Nel 1960 John F. Kennedy, candidato alla presidenza degli Stati Uniti, rilancia l’immagine della “nuova frontiera”: richiama l’epopea dell’espansione verso Ovest e la proietta nello spazio. Attorno a questa promessa cresce una mitologia potente, alimentata da romanzi e film di fantascienza. Lo senti anche nella cultura pop: in Toy Story, il cowboy lascia il centro della scena all’astronauta, il West cede il passo all’orbita.
Ma cosa significa, concretamente, “conquistare lo spazio”? I problemi sono tanti e testardi: respirare dove non c’è ossigeno, muoversi senza gravità, resistere a caldo e freddo estremi, uscire dall’atmosfera e poi rientrare senza bruciare, recuperare capsule e astronauti in sicurezza. La chiave è il vettore: servono razzi potentissimi. Si parte dai missili sviluppati in Germania a fine guerra, poi perfezionati per spingere una navicella oltre l’aria, nel buio.

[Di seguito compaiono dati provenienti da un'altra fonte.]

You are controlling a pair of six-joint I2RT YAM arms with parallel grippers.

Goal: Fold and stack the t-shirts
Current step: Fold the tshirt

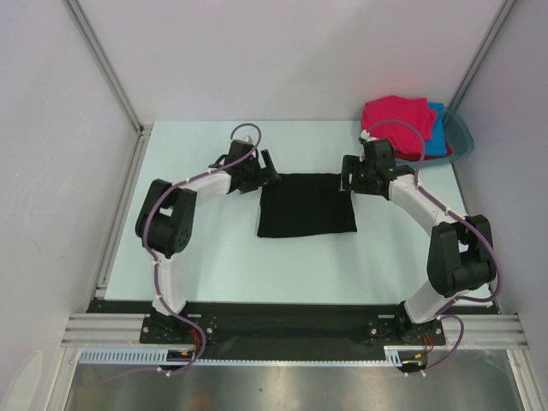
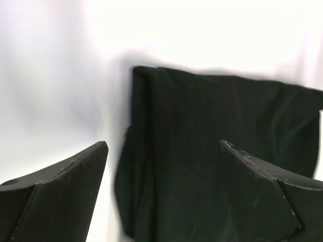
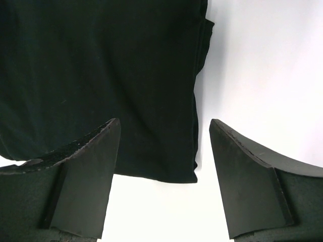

La gara si accende con uno squillo che fa il giro del mondo. Il 4 ottobre 1957 l’URSS mette in orbita lo Sputnik, primo satellite artificiale. Gli Stati Uniti rispondono con l’Explorer (gennaio 1958). I sovietici colpiscono ancora: il 12 aprile 1961 Yuri Gagarin compie un’orbita completa della Terra sulla Vostok. A quel punto gli USA alzano la posta, si organizzano e, con la NASA (creata nel 1958), si danno l’obiettivo più ambizioso: la Luna.
È qui che la frontiera diventa storia pop. Il 21 luglio 1969 Neil Armstrong ed Edwin “Buzz” Aldrin scendono dal modulo dell’Apollo 11 e mettono piede sul suolo lunare, in diretta mondiale. Sembra l’inizio della conquista di altri mondi, ma la realtà presenta presto il conto: dopo appena tre anni quel filone si interrompe. Costi e rischi sono troppo alti rispetto ai risultati scientifici e ai possibili vantaggi economici. La corsa non finisce: cambia ritmo.
Negli anni successivi lo spazio diventa meno spettacolare e più quotidiano (senza per questo contare di meno). Accanto a USA e URSS entrano in gioco i paesi della CEE, il Giappone, la Cina. Si mettono in orbita satelliti meteorologici e per le telecomunicazioni, si inviano sonde automatiche verso i pianeti e gli spazi interstellari, si costruiscono stazioni orbitali, si sperimentano navette riutilizzabili come gli Space Shuttle. A terra, la ricaduta tecnologica è enorme: meccanica e metallurgia, chimica dei combustibili e nuovi materiali, telecomunicazioni ed elettronica fanno un salto che ridisegna le industrie di punta e, a cascata, la nostra vita quotidiana.
E poi c’è l’ombra degli equilibri militari. Migliorano i sistemi di lancio e di guida a distanza; gli arsenali missilistici diventano il cuore della deterrenza (cioè la capacità di far rinunciare il nemico all’attacco per timore della risposta); i satelliti spia osservano dall’alto basi e movimenti avversari con precisione crescente. Insomma, lo spazio è insieme un laboratorio dove provare nuove invenzioni, una vetrina per dimostrare il proprio valore e uno scenario dove affrontare i propri rivali.